▶ [Your instructions]:
Could you return every record below exactly as it stands, leaving out the pictures?

▶ [Records shown]:

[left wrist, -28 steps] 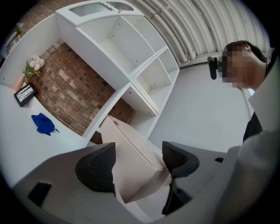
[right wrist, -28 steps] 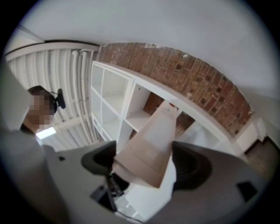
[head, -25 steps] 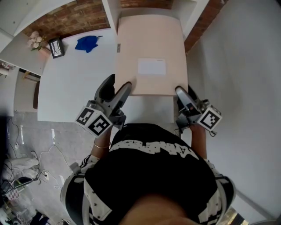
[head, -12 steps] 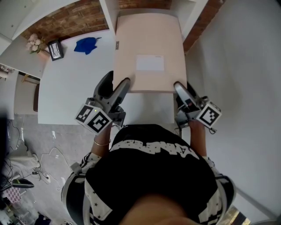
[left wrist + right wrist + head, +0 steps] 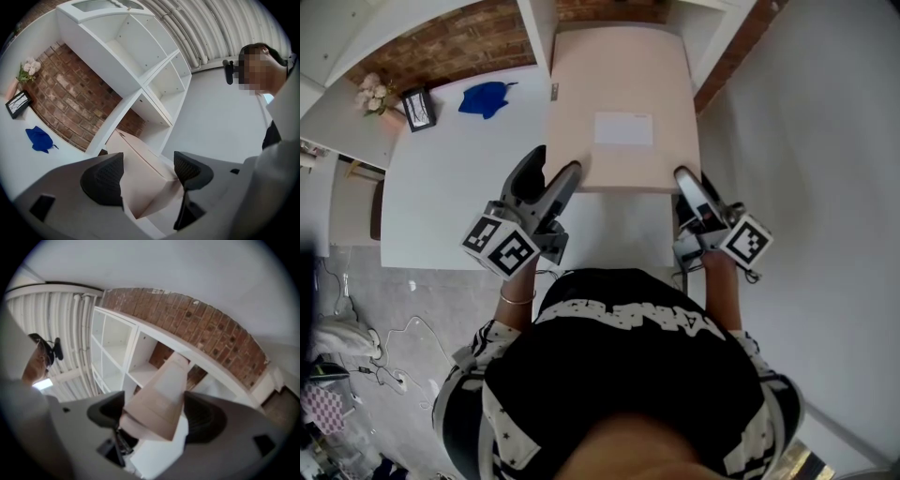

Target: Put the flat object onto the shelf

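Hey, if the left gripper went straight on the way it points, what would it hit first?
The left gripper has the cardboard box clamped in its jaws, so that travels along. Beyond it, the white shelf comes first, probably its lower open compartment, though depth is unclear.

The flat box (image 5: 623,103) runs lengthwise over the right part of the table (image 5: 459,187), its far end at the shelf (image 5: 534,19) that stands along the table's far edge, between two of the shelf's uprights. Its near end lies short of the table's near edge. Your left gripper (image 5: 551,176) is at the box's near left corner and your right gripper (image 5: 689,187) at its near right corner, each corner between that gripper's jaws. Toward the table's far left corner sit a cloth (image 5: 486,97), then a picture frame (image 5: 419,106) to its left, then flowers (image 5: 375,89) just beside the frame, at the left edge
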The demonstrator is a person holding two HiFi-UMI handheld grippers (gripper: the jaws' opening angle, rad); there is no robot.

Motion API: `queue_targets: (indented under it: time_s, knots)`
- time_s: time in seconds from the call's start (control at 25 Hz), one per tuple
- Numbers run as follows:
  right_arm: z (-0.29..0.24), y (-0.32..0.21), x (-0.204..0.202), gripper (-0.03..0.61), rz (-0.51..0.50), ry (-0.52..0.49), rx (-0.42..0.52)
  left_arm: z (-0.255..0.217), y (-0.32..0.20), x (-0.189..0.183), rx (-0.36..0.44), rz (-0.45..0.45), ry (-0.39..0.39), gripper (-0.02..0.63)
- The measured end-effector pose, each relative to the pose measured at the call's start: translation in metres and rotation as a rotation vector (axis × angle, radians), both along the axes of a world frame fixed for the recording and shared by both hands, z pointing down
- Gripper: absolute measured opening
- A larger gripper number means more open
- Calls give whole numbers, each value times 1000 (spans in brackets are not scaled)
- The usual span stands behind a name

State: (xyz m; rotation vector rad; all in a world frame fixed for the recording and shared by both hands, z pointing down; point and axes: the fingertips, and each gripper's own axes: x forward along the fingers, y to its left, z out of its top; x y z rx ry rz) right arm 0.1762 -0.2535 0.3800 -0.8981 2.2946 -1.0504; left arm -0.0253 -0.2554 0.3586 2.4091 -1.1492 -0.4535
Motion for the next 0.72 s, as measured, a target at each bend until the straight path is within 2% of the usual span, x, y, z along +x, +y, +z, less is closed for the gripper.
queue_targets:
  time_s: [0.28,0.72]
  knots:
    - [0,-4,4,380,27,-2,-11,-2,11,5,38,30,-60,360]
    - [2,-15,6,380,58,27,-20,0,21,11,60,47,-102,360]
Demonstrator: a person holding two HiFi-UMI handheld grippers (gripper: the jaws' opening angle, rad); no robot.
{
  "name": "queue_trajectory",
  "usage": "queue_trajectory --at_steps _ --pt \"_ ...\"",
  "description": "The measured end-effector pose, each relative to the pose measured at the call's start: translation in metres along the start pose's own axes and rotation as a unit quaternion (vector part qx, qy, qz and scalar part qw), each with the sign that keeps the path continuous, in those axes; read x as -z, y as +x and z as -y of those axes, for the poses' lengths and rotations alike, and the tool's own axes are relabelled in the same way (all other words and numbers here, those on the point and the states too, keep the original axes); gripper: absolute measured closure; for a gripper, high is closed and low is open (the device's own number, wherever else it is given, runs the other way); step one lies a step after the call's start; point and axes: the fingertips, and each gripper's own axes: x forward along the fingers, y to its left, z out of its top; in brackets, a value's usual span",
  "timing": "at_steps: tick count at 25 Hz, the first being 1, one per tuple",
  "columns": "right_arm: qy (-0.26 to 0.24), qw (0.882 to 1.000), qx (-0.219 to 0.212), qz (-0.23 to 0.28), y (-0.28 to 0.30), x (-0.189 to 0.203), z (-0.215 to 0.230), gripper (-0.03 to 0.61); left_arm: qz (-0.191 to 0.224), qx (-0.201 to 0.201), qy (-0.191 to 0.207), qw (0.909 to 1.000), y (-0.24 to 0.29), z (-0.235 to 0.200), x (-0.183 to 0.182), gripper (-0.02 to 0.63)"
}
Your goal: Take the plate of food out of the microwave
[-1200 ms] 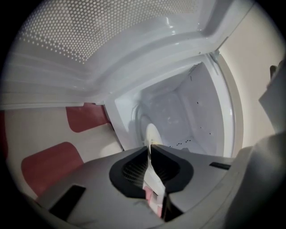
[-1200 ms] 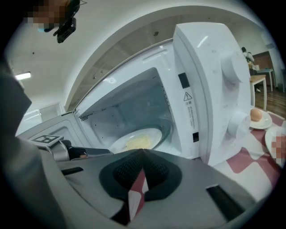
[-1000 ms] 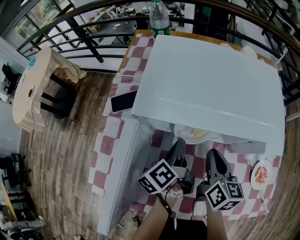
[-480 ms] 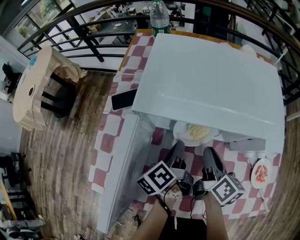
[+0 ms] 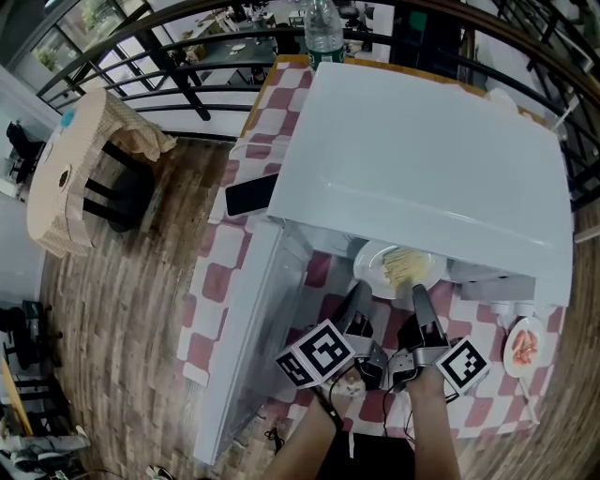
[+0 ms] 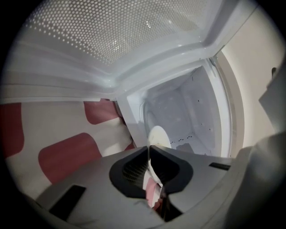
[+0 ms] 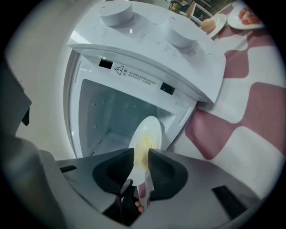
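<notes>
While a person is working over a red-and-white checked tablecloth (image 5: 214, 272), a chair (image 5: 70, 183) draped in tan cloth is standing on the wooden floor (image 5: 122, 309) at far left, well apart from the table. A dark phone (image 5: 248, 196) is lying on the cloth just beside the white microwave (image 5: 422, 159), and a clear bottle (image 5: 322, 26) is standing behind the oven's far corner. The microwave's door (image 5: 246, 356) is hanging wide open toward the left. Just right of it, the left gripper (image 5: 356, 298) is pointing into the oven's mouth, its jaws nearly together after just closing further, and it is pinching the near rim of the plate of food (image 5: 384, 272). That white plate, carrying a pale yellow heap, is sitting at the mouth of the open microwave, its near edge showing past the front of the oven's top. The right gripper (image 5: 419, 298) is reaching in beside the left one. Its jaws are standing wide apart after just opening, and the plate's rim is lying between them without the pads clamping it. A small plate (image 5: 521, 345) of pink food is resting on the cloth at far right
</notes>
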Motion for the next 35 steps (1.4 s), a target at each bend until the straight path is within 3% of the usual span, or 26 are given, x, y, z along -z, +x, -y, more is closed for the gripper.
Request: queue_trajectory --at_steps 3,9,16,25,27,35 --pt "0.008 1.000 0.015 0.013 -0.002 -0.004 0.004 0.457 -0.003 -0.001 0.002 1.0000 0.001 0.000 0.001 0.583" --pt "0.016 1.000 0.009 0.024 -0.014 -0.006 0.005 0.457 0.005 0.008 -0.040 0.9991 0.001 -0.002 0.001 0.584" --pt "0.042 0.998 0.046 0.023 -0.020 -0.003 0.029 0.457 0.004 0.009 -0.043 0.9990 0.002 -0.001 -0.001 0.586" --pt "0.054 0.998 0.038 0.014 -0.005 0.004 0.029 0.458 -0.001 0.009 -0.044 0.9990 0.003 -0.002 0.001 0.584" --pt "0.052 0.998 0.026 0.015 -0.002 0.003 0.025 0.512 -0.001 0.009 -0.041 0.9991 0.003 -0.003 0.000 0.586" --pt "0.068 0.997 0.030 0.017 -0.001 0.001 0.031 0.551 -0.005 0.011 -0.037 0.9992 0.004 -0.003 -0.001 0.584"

▶ [Task result]:
[left wrist, -28 steps] 
[right wrist, -28 steps] 
[head, -25 steps] 
[head, -12 steps] 
[left wrist + right wrist + head, +0 steps] 

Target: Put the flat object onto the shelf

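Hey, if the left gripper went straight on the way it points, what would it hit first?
The left gripper has the cardboard box clamped in its jaws, so that travels along. Beyond it, the white shelf comes first, probably its lower open compartment, though depth is unclear.

The flat box (image 5: 623,103) runs lengthwise over the right part of the table (image 5: 459,187), its far end at the shelf (image 5: 534,19) that stands along the table's far edge, between two of the shelf's uprights. Its near end lies short of the table's near edge. Your left gripper (image 5: 551,176) is at the box's near left corner and your right gripper (image 5: 689,187) at its near right corner, each corner between that gripper's jaws. Toward the table's far left corner sit a cloth (image 5: 486,97), then a picture frame (image 5: 419,106) to its left, then flowers (image 5: 375,89) just beside the frame, at the left edge
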The demonstrator is a person holding two HiFi-UMI handheld grippers (gripper: the jaws' opening angle, rad); there is no robot.

Motion API: `queue_targets: (indented under it: time_s, knots)`
- time_s: time in seconds from the call's start (control at 25 Hz), one per tuple
- Numbers run as follows:
  right_arm: z (-0.29..0.24), y (-0.32..0.21), x (-0.204..0.202), gripper (-0.03..0.61), rz (-0.51..0.50), ry (-0.52..0.49), rx (-0.42..0.52)
  left_arm: z (-0.255..0.217), y (-0.32..0.20), x (-0.189..0.183), rx (-0.36..0.44), rz (-0.45..0.45), ry (-0.39..0.39), gripper (-0.02..0.63)
- The measured end-effector pose, each relative to the pose measured at the call's start: translation in metres and rotation as a rotation vector (axis × angle, radians), both along the axes of a world frame fixed for the recording and shared by both hands, z pointing down
- Gripper: absolute measured opening
- A larger gripper number means more open
- Calls give whole numbers, each value times 1000 (spans in brackets are not scaled)
- The usual span stands behind a name

State: (xyz m; rotation vector rad; all in a world frame fixed for the recording and shared by both hands, z pointing down; point and axes: the fingertips, and each gripper's own axes: x forward along the fingers, y to its left, z out of its top; x y z rx ry rz) right arm 0.1762 -0.2535 0.3800 -0.8981 2.2946 -1.0504; left arm -0.0253 -0.2554 0.3586 2.4091 -1.1492 -0.4535
Motion for the next 0.72 s, as measured, a target at each bend until the straight path is within 2% of the usual span, x, y, z along +x, +y, +z, less is closed for the gripper.
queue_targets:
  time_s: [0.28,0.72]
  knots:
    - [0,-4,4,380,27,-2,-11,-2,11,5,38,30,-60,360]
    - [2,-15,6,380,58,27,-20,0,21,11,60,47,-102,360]
Demonstrator: a person holding two HiFi-UMI handheld grippers (gripper: the jaws' opening angle, rad); no robot.
{
  "name": "queue_trajectory",
  "usage": "queue_trajectory --at_steps _ --pt \"_ ...\"",
  "description": "The measured end-effector pose, each relative to the pose measured at the call's start: translation in metres along the start pose's own axes and rotation as a unit quaternion (vector part qx, qy, qz and scalar part qw), each with the sign that keeps the path continuous, in those axes; read x as -z, y as +x and z as -y of those axes, for the poses' lengths and rotations alike, and the tool's own axes are relabelled in the same way (all other words and numbers here, those on the point and the states too, keep the original axes); gripper: absolute measured closure; for a gripper, high is closed and low is open (the device's own number, wherever else it is given, runs the other way); step one lies a step after the call's start; point and axes: the fingertips, and each gripper's own axes: x forward along the fingers, y to its left, z out of its top; in brackets, a value's usual span",
  "timing": "at_steps: tick count at 25 Hz, the first being 1, one per tuple",
  "columns": "right_arm: qy (-0.26 to 0.24), qw (0.882 to 1.000), qx (-0.219 to 0.212), qz (-0.23 to 0.28), y (-0.28 to 0.30), x (-0.189 to 0.203), z (-0.215 to 0.230), gripper (-0.03 to 0.61); left_arm: qz (-0.191 to 0.224), qx (-0.201 to 0.201), qy (-0.191 to 0.207), qw (0.909 to 1.000), y (-0.24 to 0.29), z (-0.235 to 0.200), x (-0.183 to 0.182), gripper (-0.02 to 0.63)"
}
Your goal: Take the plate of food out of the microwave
[-1200 ms] 
[-1200 ms] 
[-1000 ms] 
[-480 ms] 
[+0 ms] 
[+0 ms] 
[+0 ms] 
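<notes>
While a person is working over a red-and-white checked tablecloth (image 5: 214, 272), a chair (image 5: 70, 183) draped in tan cloth is standing on the wooden floor (image 5: 122, 309) at far left, well apart from the table. A dark phone (image 5: 248, 196) is lying on the cloth just beside the white microwave (image 5: 422, 159), and a clear bottle (image 5: 322, 26) is standing behind the oven's far corner. The microwave's door (image 5: 246, 356) is hanging wide open toward the left. Just right of it, the left gripper (image 5: 356, 298) is pointing into the oven's mouth, its jaws nearly together after just closing further, and it is pinching the near rim of the plate of food (image 5: 384, 272). That white plate, carrying a pale yellow heap, is sitting at the mouth of the open microwave, its near edge showing past the front of the oven's top. The right gripper (image 5: 419, 298) is reaching in beside the left one. Its jaws are standing wide apart after just opening, and the plate's rim is lying between them without the pads clamping it. A small plate (image 5: 521, 345) of pink food is resting on the cloth at far right
</notes>
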Motion for the next 35 steps (1.4 s), a target at each bend until the straight path is within 3% of the usual span, or 26 are given, x, y, z along -z, +x, -y, more is closed for the gripper.
Request: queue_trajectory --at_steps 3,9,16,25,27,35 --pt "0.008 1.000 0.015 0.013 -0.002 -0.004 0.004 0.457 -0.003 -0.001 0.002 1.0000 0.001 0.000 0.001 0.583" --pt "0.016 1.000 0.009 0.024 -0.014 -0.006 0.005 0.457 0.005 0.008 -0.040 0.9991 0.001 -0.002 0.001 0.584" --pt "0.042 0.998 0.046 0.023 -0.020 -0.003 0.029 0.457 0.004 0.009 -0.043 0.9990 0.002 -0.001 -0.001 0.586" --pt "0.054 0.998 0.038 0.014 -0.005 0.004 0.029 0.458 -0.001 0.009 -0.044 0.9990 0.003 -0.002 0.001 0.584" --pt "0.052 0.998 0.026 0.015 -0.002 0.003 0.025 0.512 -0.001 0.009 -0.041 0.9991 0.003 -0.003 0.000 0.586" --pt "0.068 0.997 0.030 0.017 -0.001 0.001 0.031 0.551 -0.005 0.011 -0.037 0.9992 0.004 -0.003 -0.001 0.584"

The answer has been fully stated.